Task statement
Please return the lines below verbatim, beginning at the one that has "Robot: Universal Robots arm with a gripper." and stopping after the one that has "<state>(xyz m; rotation", and add no other lines.

Supplied material section start

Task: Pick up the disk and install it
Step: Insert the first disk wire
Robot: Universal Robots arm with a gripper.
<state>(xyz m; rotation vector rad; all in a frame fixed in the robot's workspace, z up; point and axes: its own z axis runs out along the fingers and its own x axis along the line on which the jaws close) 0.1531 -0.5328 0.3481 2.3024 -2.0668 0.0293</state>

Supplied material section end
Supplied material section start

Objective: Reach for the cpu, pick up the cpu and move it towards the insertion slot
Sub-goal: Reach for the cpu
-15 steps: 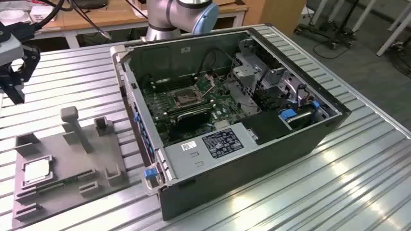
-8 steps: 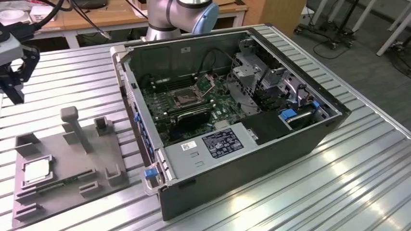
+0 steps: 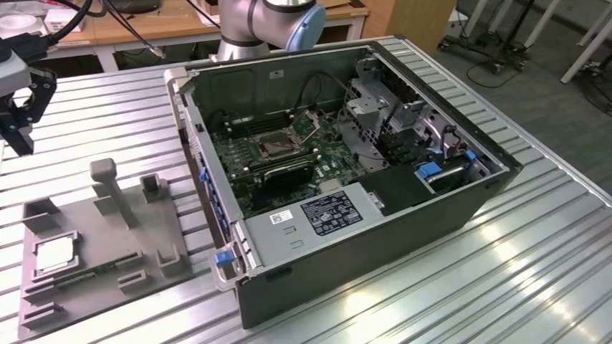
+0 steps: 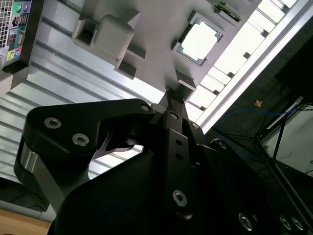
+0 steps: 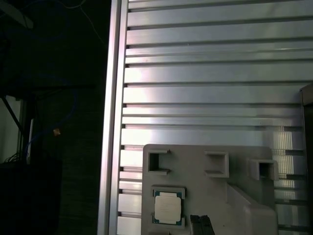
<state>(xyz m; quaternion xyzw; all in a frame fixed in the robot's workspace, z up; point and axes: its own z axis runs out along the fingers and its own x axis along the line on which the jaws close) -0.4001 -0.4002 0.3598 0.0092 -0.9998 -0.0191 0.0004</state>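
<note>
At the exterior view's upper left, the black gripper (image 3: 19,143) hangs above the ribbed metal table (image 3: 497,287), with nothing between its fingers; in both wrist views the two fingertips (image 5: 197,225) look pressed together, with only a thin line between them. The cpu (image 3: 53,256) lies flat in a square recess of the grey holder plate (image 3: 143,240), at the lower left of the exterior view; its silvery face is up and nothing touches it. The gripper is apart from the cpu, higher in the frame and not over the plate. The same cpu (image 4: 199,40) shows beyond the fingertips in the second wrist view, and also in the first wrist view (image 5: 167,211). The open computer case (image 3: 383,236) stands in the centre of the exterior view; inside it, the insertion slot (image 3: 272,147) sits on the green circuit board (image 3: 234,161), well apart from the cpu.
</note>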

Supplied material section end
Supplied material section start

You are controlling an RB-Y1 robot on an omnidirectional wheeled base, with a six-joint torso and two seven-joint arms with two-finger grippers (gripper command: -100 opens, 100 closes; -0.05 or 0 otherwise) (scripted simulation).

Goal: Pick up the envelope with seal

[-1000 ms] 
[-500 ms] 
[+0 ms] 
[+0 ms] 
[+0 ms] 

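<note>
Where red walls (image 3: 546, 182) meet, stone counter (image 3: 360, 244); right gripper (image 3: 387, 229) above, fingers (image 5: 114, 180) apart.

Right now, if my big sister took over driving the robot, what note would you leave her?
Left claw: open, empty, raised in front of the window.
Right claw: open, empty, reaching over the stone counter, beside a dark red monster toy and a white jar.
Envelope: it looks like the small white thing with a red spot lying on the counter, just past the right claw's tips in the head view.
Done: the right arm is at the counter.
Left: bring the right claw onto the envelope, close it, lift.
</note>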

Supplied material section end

Completed task
Robot: Universal Robots arm with a gripper.
<state>(xyz m; rotation vector rad; all in a frame fixed in the robot's workspace, z up; point and axes: its own z axis runs out along the fingers and its own x axis along the line on which the jaws close) 0.1531 -0.5328 0.3481 2.3024 -2.0668 0.0293</state>

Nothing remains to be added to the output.